**What you are asked to do**.
Transcribe the whole listing below without changing a word, but leave out every image.

Segment Start: Provided data

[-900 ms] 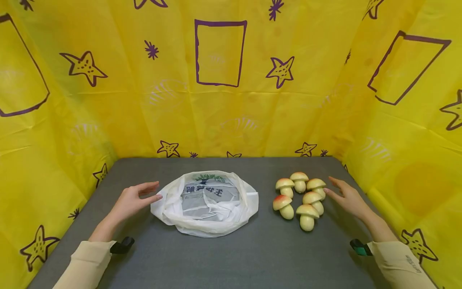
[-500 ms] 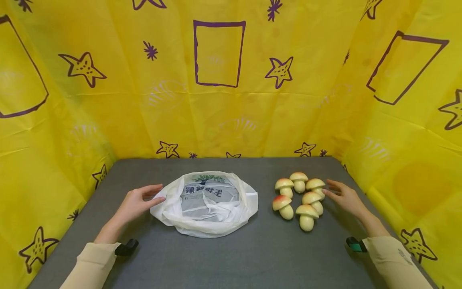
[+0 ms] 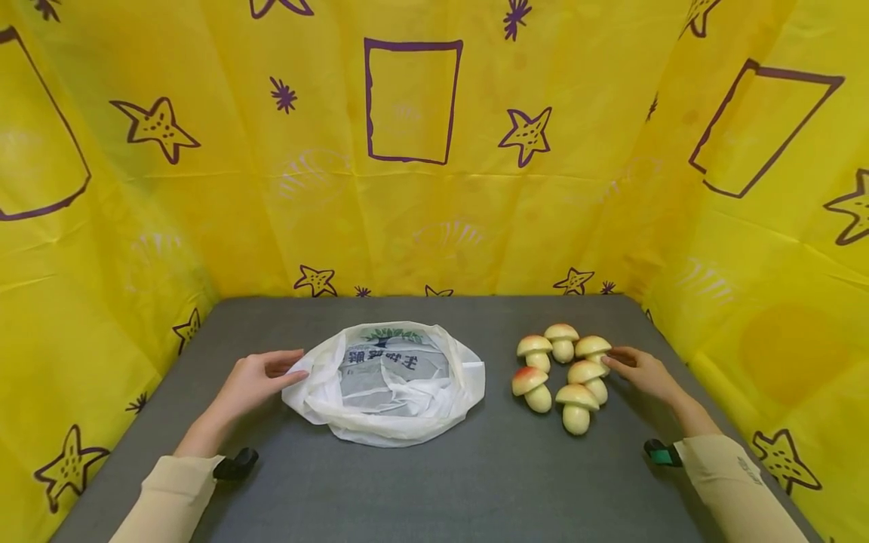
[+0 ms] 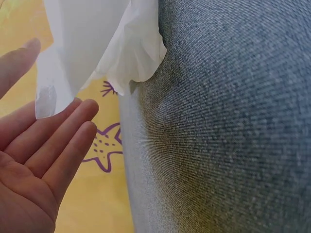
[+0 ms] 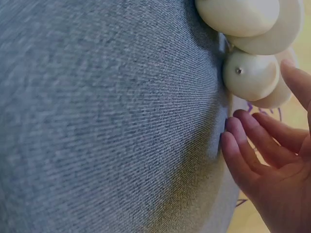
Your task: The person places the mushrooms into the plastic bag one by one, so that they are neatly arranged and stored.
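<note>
A white plastic bag with dark printing lies on the grey table, its mouth spread wide. My left hand is at its left end. In the left wrist view, the bag's corner hangs between the thumb and the straight fingers of my left hand, not pinched. Several toy mushrooms with cream caps, some tinged red, form a loose ring right of the bag. My right hand is beside the back right mushroom. Its fingers are loosely bent in the right wrist view, with the thumb close to a mushroom.
Yellow cloth walls with purple stars and frames enclose the table at the back and both sides. Grey tabletop stretches in front of the bag and mushrooms. Each wrist wears a dark strap.
My left hand has moved slightly right to the bag's left end. My right hand has moved left, closer to the back right mushroom. Bag and mushrooms have stayed put.
</note>
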The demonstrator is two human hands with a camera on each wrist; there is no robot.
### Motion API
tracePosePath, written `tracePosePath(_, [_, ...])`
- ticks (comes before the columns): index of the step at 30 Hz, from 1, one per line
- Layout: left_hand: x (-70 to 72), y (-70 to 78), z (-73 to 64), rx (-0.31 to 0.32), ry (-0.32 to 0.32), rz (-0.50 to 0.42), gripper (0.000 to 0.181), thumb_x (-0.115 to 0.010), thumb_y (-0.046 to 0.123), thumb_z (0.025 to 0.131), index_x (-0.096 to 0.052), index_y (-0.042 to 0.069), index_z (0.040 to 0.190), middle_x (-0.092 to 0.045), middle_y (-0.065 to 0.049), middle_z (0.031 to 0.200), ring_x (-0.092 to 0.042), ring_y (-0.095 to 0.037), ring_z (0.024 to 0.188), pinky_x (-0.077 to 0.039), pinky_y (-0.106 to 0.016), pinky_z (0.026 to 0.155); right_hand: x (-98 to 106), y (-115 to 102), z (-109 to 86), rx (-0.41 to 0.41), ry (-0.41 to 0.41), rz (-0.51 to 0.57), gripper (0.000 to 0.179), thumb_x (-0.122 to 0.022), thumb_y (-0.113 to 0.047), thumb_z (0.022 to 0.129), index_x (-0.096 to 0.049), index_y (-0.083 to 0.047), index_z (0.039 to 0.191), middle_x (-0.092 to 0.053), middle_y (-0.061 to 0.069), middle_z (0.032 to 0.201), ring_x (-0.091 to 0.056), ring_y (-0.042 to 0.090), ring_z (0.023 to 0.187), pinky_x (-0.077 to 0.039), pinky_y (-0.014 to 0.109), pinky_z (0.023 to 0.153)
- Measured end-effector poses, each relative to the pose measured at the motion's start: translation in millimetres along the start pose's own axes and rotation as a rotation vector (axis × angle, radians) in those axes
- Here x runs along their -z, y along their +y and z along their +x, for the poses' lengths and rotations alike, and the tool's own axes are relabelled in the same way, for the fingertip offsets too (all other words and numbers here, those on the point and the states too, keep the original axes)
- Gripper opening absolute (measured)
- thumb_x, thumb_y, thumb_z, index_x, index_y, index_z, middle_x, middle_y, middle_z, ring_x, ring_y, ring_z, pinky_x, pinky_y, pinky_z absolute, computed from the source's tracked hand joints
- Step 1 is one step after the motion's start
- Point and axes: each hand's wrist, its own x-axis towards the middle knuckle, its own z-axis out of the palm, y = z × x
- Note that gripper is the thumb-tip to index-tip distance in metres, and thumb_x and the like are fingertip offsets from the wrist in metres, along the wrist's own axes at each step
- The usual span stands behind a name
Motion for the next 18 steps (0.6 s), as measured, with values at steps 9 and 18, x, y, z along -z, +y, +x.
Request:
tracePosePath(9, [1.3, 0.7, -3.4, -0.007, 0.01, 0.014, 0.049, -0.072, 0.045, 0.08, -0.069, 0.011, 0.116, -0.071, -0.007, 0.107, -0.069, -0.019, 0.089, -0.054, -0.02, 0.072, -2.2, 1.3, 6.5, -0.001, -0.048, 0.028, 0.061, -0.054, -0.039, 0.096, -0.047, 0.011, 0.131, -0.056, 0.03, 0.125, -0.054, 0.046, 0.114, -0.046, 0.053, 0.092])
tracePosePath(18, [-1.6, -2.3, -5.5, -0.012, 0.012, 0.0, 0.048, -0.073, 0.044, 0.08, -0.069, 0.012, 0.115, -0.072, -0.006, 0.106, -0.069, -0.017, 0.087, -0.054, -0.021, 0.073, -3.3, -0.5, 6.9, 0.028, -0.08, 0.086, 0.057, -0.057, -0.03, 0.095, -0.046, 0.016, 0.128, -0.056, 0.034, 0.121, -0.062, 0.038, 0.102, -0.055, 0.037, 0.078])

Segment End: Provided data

**Your response**.
[-900 ms] 
[-500 ms] 
[+0 ms] 
[+0 ms] 
[+0 ms] 
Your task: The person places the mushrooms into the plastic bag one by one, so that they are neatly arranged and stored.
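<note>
A white plastic bag with dark printing lies on the grey table, its mouth spread wide. My left hand is at its left end. In the left wrist view, the bag's corner hangs between the thumb and the straight fingers of my left hand, not pinched. Several toy mushrooms with cream caps, some tinged red, form a loose ring right of the bag. My right hand is beside the back right mushroom. Its fingers are loosely bent in the right wrist view, with the thumb close to a mushroom.
Yellow cloth walls with purple stars and frames enclose the table at the back and both sides. Grey tabletop stretches in front of the bag and mushrooms. Each wrist wears a dark strap.
My left hand has moved slightly right to the bag's left end. My right hand has moved left, closer to the back right mushroom. Bag and mushrooms have stayed put.
</note>
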The demonstrator is two human hands with a camera on each wrist; there is no robot.
### Motion API
tracePosePath, written `tracePosePath(_, [_, ...])`
- ticks (comes before the columns): index of the step at 30 Hz, from 1, one per line
- Layout: left_hand: x (-70 to 72), y (-70 to 78), z (-73 to 64), rx (-0.31 to 0.32), ry (-0.32 to 0.32), rz (-0.50 to 0.42), gripper (0.000 to 0.181), thumb_x (-0.115 to 0.010), thumb_y (-0.046 to 0.123), thumb_z (0.025 to 0.131), index_x (-0.096 to 0.052), index_y (-0.042 to 0.069), index_z (0.040 to 0.190), middle_x (-0.092 to 0.045), middle_y (-0.065 to 0.049), middle_z (0.031 to 0.200), ring_x (-0.092 to 0.042), ring_y (-0.095 to 0.037), ring_z (0.024 to 0.188), pinky_x (-0.077 to 0.039), pinky_y (-0.106 to 0.016), pinky_z (0.026 to 0.155); right_hand: x (-98 to 106), y (-115 to 102), z (-109 to 86), rx (-0.41 to 0.41), ry (-0.41 to 0.41), rz (-0.51 to 0.57), gripper (0.000 to 0.179), thumb_x (-0.122 to 0.022), thumb_y (-0.113 to 0.047), thumb_z (0.022 to 0.129), index_x (-0.096 to 0.049), index_y (-0.083 to 0.047), index_z (0.039 to 0.191), middle_x (-0.092 to 0.053), middle_y (-0.061 to 0.069), middle_z (0.032 to 0.201), ring_x (-0.091 to 0.056), ring_y (-0.042 to 0.090), ring_z (0.023 to 0.187), pinky_x (-0.077 to 0.039), pinky_y (-0.014 to 0.109), pinky_z (0.023 to 0.153)
- Measured end-effector poses, each relative to the pose measured at the motion's start: translation in millimetres along the start pose's own axes and rotation as a rotation vector (axis × angle, radians) in those axes
- Here x runs along their -z, y along their +y and z along their +x, for the poses' lengths and rotations alike, and the tool's own axes are relabelled in the same way, for the fingertip offsets too (all other words and numbers here, those on the point and the states too, keep the original axes)
- Gripper opening absolute (measured)
- thumb_x, thumb_y, thumb_z, index_x, index_y, index_z, middle_x, middle_y, middle_z, ring_x, ring_y, ring_z, pinky_x, pinky_y, pinky_z absolute, computed from the source's tracked hand joints
- Step 1 is one step after the motion's start
- Point and axes: each hand's wrist, its own x-axis towards the middle knuckle, its own z-axis out of the palm, y = z × x
- Note that gripper is the thumb-tip to index-tip distance in metres, and thumb_x and the like are fingertip offsets from the wrist in metres, along the wrist's own axes at each step
- The usual span stands behind a name
Motion for the next 18 steps (0.6 s), as measured, with values at steps 9 and 18, x, y, z along -z, +y, +x.
Request:
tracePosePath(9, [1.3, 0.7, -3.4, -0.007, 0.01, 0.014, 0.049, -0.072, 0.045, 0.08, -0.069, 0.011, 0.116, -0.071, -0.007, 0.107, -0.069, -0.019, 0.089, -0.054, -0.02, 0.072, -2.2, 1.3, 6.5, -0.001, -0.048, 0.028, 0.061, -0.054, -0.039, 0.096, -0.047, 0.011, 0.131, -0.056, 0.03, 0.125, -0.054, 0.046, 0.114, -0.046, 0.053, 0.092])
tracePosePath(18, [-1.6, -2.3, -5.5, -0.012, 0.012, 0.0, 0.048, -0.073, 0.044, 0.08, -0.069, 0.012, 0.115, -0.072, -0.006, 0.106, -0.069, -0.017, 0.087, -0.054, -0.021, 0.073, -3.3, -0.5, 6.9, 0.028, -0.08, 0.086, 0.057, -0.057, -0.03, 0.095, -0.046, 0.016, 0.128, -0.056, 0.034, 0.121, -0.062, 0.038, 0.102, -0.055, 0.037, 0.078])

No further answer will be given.